È quanto emerge dalla nuova indagine condotta da ALTIS, Alta Scuola Impresa e Società dell’Università Cattolica, e OPERA – Osservatorio Europeo per l’agricoltura sostenibile, su un campione di 70 aziende allo scopo di fornire una panoramica sul livello di integrazione della sostenibilità nel settore vitivinicolo.

Tuttavia, a fronte di questo impegno concreto verso qualità, sicurezza, territorio e persone, il comparto appare ancora poco consapevole che occorre un approccio integrato e una comunicazione efficace perché il valore della sostenibilità sia trasferito e riconosciuto dai consumatori. Infatti, poco più del 20% presenta un Piano strategico (21,4%) e redige un Report di Sostenibilità (25,7%).

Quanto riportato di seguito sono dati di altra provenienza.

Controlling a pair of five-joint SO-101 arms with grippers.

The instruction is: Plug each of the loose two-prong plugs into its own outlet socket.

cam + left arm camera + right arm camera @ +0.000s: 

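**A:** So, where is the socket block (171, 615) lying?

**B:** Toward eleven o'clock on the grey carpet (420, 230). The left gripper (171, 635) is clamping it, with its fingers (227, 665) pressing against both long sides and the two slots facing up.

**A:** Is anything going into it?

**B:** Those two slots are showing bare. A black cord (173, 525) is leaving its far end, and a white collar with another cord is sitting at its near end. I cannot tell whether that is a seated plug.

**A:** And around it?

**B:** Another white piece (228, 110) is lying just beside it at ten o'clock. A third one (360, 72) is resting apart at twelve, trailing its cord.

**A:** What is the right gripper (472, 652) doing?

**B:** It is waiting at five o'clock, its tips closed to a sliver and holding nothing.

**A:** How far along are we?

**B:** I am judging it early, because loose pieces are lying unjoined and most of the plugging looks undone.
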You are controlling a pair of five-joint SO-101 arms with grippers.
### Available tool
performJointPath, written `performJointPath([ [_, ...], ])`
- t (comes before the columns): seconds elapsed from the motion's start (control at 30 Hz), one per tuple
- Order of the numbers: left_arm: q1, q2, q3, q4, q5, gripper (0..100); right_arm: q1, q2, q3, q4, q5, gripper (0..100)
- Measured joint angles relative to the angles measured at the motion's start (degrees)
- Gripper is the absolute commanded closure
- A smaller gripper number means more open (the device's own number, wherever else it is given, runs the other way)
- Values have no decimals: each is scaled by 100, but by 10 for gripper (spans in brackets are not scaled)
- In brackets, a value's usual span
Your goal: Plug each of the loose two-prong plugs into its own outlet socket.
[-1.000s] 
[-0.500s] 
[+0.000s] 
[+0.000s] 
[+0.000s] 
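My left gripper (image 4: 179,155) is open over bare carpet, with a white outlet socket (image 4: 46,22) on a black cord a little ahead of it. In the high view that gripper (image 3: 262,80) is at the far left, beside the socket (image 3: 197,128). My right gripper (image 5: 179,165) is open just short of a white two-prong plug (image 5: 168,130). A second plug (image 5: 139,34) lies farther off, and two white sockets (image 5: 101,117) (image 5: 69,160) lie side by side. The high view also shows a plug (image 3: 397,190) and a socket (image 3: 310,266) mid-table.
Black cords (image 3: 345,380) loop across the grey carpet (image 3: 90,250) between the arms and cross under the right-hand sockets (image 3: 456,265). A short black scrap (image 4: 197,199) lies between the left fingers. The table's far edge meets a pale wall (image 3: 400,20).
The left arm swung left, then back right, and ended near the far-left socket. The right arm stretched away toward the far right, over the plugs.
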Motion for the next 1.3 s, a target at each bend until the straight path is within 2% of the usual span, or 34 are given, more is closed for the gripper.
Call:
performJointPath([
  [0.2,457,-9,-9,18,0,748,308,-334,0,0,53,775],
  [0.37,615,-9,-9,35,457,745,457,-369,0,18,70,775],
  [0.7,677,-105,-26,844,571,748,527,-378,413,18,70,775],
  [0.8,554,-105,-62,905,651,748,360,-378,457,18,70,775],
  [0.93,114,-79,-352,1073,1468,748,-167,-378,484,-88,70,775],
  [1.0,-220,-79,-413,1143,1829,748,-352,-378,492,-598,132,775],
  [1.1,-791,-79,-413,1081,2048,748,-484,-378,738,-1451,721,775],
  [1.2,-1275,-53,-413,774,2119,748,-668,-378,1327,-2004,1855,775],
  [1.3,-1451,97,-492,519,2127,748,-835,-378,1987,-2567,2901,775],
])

UNA SOSTENIBILITA’ DI “SOSTANZA” PER QUASI DUE IMPRESE SU TRE

Dall’analisi risulta che il 67% del campione è fautore di una sostenibilità di sostanza, con molte iniziative e progetti virtuosi ma scarsamente strutturati e poco valorizzati a livello di comunicazione.
Inoltre, non è stato possibile classificare il 12% delle aziende per assenza di informazioni di sostenibilità. Solo l’8% delle imprese, infine, adotta un approccio d’avanguardia, dove la sostenibilità assume un ruolo di guida strategica e l’impegno socio-ambientale permea il contesto e la cultura aziendale.

Dal punto di vista della comunicazione sui siti web aziendali, la maggior parte delle aziende (il 43%)
racconta in modo completo ed esaustivo il proprio impegno sui temi della sostenibilità, seguita dal
37% che non comunica nulla e dal 20% che fornisce informazioni limitate, legate prevalentemente
alle certificazioni possedute.

OLTRE IL BOLLINO: LA SOSTENIBILITÀ “DI SISTEMA” È LA VIA DEL FUTURO

Ciò che manca alla sostenibilità pratica ma poco formalizzata del vitivinicolo è una visione integrata, che non si fermi all’ottenimento delle certificazioni, ma che le includa in una prospettiva più ampia basata su pianificazione, rendicontazione e comunicazione. Perché le etichette di sostenibilità riescano a parlare con efficacia al pubblico, infatti, devono innestarsi in un percorso strategico che fissi degli obiettivi di lungo termine e una road-map da seguire per consentire all’azienda di dimostrare con continuità l’impegno profuso in ambito ESG, permettendo così ai consumatori di (ri)conoscere il valore della sostenibilità.

RENDICONTAZIONE DI SOSTENIBILITÀ: UN APPROCCIO ANCORA ACERBO

La pubblicazione di un report di sostenibilità è una pratica piuttosto nuova per le aziende vitivinicole: l’81% del campione, infatti, si è avvicinata alla redazione del documento per la prima volta tra il 2019 e 2020. Inoltre, solamente otto delle 18 aziende che pubblicano un report di sostenibilità hanno realizzato anche un’analisi di materialità, utile a identificare i temi di sostenibilità più rilevanti sia per l’azienda che per gli stakeholder e a definire quindi obiettivi e azioni da portare avanti in futuro.

Questo aspetto, insieme allo scarso impiego degli Standard GRI (utilizzati solo dal 38% delle imprese che rendicontano) e all’assenza di una revisione dei report da parte di terzi, sottolineano un approccio alla rendicontazione ancora acerbo.